Problem to solve:
Line by line, repeat the material below exactly and skip the images.
*** Information provided Section Begins ***
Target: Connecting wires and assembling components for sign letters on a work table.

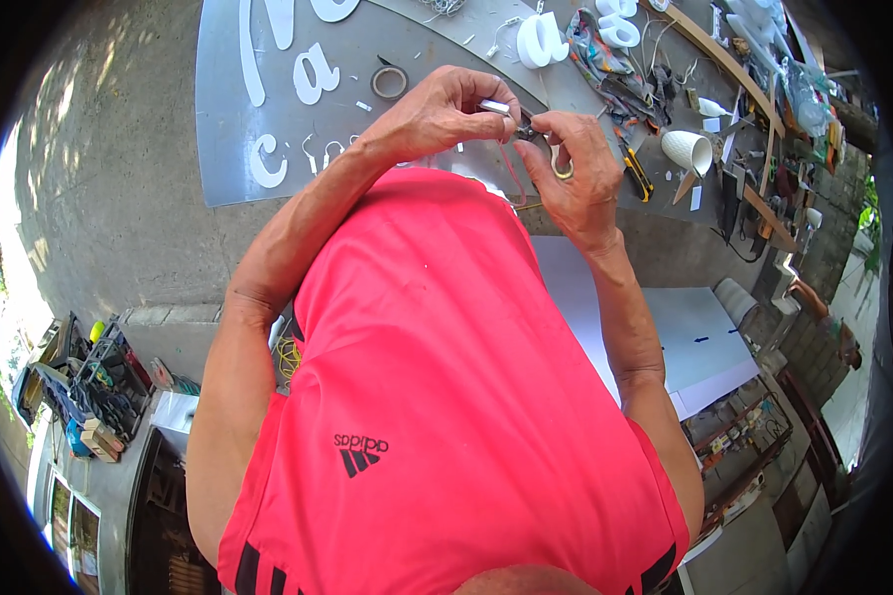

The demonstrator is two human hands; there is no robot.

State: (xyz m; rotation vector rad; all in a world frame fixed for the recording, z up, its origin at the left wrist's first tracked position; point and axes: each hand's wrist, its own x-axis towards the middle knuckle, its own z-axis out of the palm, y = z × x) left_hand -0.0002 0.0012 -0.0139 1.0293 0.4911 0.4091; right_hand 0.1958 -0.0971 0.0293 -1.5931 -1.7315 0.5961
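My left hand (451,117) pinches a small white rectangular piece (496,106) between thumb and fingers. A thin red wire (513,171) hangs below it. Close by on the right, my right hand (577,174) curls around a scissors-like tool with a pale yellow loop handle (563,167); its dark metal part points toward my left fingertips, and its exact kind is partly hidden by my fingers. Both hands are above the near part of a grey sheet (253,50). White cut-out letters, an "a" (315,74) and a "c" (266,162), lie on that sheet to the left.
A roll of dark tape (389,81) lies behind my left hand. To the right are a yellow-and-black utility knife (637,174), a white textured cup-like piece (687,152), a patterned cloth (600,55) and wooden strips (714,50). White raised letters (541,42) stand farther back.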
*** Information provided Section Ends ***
Answer box:
Target: Connecting wires and assembling components for sign letters on a work table.


The demonstrator is two human hands; there is no robot.

State: (xyz m; rotation vector rad; all in a world frame fixed for the recording, z up, its origin at the left wrist's first tracked position; point and axes: each hand's wrist, its own x-axis towards the middle knuckle, its own z-axis out of the palm, y = z × x) left_hand -0.0002 0.0012 -0.0139 1.0293 0.4911 0.4091; right_hand 0.1958 -0.0971 0.0293 -1.5931 -1.7315 0.5961
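My left hand (451,117) pinches a small white rectangular piece (496,106) between thumb and fingers. A thin red wire (513,171) hangs below it. Close by on the right, my right hand (577,174) curls around a scissors-like tool with a pale yellow loop handle (563,167); its dark metal part points toward my left fingertips, and its exact kind is partly hidden by my fingers. Both hands are above the near part of a grey sheet (253,50). White cut-out letters, an "a" (315,74) and a "c" (266,162), lie on that sheet to the left.
A roll of dark tape (389,81) lies behind my left hand. To the right are a yellow-and-black utility knife (637,174), a white textured cup-like piece (687,152), a patterned cloth (600,55) and wooden strips (714,50). White raised letters (541,42) stand farther back.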

The requested output is complete.